Who we are — part deux
If you read my first note titled “Who are we?”, you might have deemed it too altruistic for the workplace, too rose-colored glasses… but it’s important to underscore the corollary to the story I presented there.
The corollary is that there are a lot of assholes in the world as evidenced by the negative impact they impart on their worlds. We see them on the roads, and in stores, but most often in the workplace. Pick your flavor: micromanager, political boot licker, malevolent dictator, and so on. I had the notjoy of experiencing one of the world’s biggest assholes in a job a long long time ago, and those of you who know me know to whom I am referring.
So my choice to strive for being a good person inside and outside the workplace, as measured by how much positive impact I have on those around me, was born as much from seeing the yang of that philosophy up close as it was from some naïveté or innate idealism.
In the workplace, managing by inspiration beats managing by intimidation. That’s at the core of my belief system, and it has been battle-tested under both styles, across decades, industries, large companies and small. If you’ve hired the right people, then set a clear course and let them drive the business, and ask how you can help. Remove obstacles they can’t handle themselves. Sure, kick their ass if they make a mistake. But do it privately behind close doors. Praise in public, teach in private.

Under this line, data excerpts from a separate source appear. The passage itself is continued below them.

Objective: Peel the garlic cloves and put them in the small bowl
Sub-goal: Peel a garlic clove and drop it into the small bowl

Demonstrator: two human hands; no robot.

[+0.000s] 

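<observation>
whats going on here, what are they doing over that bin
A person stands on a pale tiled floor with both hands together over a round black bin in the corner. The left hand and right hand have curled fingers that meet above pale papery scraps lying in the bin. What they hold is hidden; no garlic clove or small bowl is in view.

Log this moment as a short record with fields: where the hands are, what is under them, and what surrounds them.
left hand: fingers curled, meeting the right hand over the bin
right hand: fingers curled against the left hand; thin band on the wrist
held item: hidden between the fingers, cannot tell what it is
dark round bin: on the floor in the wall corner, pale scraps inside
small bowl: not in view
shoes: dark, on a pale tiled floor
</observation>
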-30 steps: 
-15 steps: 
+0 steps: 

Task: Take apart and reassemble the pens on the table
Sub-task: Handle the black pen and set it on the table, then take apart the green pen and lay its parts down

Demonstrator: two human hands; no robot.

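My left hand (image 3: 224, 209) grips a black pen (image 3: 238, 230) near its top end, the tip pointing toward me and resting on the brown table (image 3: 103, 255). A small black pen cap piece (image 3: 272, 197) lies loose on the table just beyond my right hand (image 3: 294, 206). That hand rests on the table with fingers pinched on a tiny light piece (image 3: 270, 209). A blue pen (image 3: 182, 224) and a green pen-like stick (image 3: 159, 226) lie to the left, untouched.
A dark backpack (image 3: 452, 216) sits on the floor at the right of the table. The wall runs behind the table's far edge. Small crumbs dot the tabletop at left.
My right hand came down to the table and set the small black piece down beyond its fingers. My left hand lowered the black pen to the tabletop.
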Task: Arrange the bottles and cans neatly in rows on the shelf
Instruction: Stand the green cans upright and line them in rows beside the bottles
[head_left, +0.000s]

Case in point, and I’m sure I don’t have it perfect but I have the gist: John Reed started the credit card business at Citibank a million years ago. It lost a lot of money early on, because Citi basically mailed a gajillion people cards and a bunch of them defaulted. FICO scores didn’t exist yet, so who knew anything about predicting payment behavior?
John was summoned to his boss’ office. He half-expected to get fired, but the legend is that Walter Wriston said, “why would I fire you? I just spent 80 million dollars training you.” John ended up succeeding Wriston as CEO in 1984.